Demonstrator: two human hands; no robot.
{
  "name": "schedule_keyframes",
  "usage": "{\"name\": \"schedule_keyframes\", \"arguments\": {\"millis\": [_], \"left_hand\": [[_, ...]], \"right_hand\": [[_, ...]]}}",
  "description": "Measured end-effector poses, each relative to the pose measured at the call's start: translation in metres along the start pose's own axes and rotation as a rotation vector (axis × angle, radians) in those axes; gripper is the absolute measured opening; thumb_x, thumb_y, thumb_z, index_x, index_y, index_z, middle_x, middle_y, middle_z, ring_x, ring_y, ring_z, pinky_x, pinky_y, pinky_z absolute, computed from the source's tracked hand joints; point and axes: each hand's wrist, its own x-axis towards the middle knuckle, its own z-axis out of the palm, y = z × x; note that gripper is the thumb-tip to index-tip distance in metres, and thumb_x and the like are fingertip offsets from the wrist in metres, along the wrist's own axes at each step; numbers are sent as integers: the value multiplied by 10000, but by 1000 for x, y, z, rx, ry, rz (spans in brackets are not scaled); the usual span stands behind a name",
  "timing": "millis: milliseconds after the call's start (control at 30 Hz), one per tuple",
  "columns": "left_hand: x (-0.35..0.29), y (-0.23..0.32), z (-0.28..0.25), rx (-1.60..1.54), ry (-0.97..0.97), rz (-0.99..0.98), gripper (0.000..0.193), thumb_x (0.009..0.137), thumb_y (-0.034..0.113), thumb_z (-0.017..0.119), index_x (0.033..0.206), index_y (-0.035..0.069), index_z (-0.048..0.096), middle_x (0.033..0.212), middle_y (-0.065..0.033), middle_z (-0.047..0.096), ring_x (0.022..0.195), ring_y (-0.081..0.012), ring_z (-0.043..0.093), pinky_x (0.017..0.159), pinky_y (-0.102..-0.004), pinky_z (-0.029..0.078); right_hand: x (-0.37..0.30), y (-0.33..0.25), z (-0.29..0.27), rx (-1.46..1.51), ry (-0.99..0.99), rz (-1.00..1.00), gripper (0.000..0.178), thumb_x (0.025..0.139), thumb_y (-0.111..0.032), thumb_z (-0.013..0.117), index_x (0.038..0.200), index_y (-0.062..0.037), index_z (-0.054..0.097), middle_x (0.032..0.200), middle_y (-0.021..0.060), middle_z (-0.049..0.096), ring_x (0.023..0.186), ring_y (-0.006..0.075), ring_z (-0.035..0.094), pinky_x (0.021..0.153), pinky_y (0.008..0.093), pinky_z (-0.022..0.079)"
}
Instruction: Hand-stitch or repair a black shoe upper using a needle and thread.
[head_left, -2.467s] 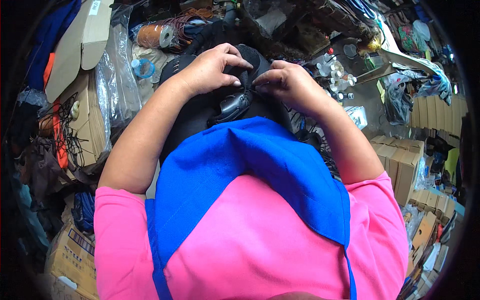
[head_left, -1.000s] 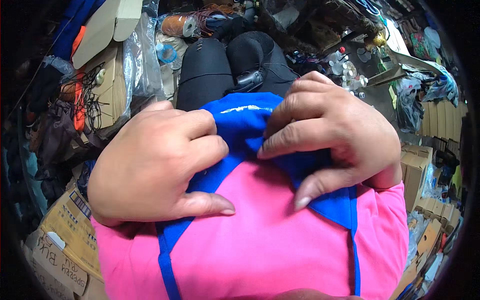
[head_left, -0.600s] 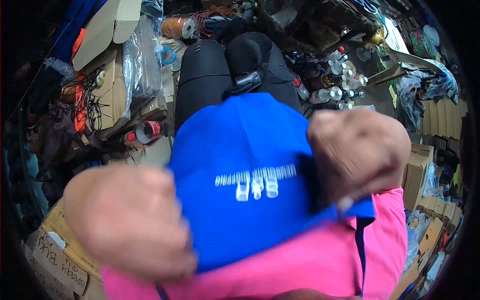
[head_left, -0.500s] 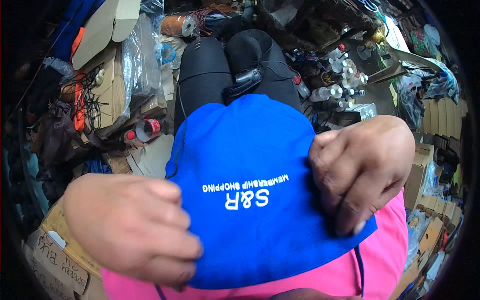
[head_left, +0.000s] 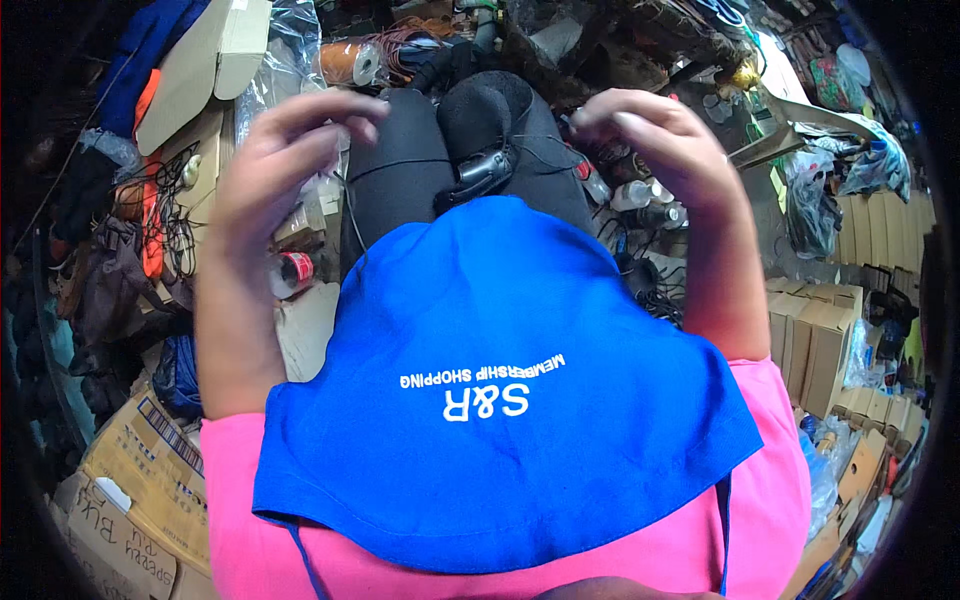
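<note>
While the blue apron [head_left: 500, 320] drapes over the chest and lap, I see both hands raised over the dark thighs [head_left: 395, 130]. The left hand [head_left: 285, 150] has its fingers loosely bent and spread; the right hand [head_left: 665, 137] curls inward, and I cannot tell whether it pinches anything. Just beyond the apron, a black item [head_left: 485, 172] sits between the thighs.

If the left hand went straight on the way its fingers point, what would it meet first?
The left hand would likely meet the black-clad left knee, though depth is unclear; it might pass above.
</note>
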Motion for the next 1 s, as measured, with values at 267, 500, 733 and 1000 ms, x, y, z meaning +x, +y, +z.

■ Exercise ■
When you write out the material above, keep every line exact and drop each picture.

■ Result of this exercise ■
Demonstrator: two human hands; no robot.
{
  "name": "schedule_keyframes",
  "usage": "{\"name\": \"schedule_keyframes\", \"arguments\": {\"millis\": [_], \"left_hand\": [[_, ...]], \"right_hand\": [[_, ...]]}}",
  "description": "Measured end-effector poses, each relative to the pose measured at the call's start: translation in metres along the start pose's own axes and rotation as a rotation vector (axis × angle, radians) in those axes; gripper is the absolute measured opening; thumb_x, thumb_y, thumb_z, index_x, index_y, index_z, middle_x, middle_y, middle_z, ring_x, ring_y, ring_z, pinky_x, pinky_y, pinky_z absolute, computed from the source's tracked hand joints; point and axes: each hand's wrist, its own x-axis towards the middle knuckle, its own z-axis out of the palm, y = z × x; note that gripper is the thumb-tip to index-tip distance in metres, and thumb_x and the like are fingertip offsets from the wrist in metres, along the wrist's own axes at each step; numbers are sent as integers: the value multiplied by 10000, but by 1000 for x, y, z, rx, ry, rz (spans in brackets are not scaled); the usual span stands behind a name",
  "timing": "millis: milliseconds after the call's start (control at 30 Hz), one per tuple",
  "columns": "left_hand: x (-0.35..0.29), y (-0.23..0.32), z (-0.28..0.25), rx (-1.60..1.54), ry (-0.97..0.97), rz (-0.99..0.98), gripper (0.000..0.193), thumb_x (0.009..0.137), thumb_y (-0.034..0.113), thumb_z (-0.017..0.119), index_x (0.033..0.206), index_y (-0.035..0.069), index_z (-0.048..0.096), middle_x (0.033..0.212), middle_y (-0.065..0.033), middle_z (-0.047..0.096), ring_x (0.022..0.195), ring_y (-0.081..0.012), ring_z (-0.043..0.093), pinky_x (0.017..0.159), pinky_y (-0.102..-0.004), pinky_z (-0.029..0.078); right_hand: x (-0.37..0.30), y (-0.33..0.25), z (-0.29..0.27), rx (-1.46..1.51), ry (-0.99..0.99), rz (-1.00..1.00), gripper (0.000..0.178), thumb_x (0.025..0.139), thumb_y (-0.111..0.032), thumb_z (-0.013..0.117), index_x (0.038..0.200), index_y (-0.062..0.037), index_z (-0.054..0.097), middle_x (0.032..0.200), middle_y (-0.021..0.060), middle_z (-0.049..0.096), ring_x (0.023..0.186), ring_y (-0.006..0.075), ring_z (-0.035..0.094), pinky_x (0.021..0.153), pinky_y (0.008..0.093), pinky_z (-0.022..0.079)"
}
Instruction: Hand-stitch or repair a black shoe upper using a needle and thread.
[head_left, -2.467s] 
[head_left, -1.000s] 
[head_left, -0.600s] 
[head_left, -0.500s] 
[head_left, +0.000s] 
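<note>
While the blue apron [head_left: 500, 320] drapes over the chest and lap, I see both hands raised over the dark thighs [head_left: 395, 130]. The left hand [head_left: 285, 150] has its fingers loosely bent and spread; the right hand [head_left: 665, 137] curls inward, and I cannot tell whether it pinches anything. Just beyond the apron, a black item [head_left: 485, 172] sits between the thighs.

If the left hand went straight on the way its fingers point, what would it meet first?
The left hand would likely meet the black-clad left knee, though depth is unclear; it might pass above.
</note>
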Motion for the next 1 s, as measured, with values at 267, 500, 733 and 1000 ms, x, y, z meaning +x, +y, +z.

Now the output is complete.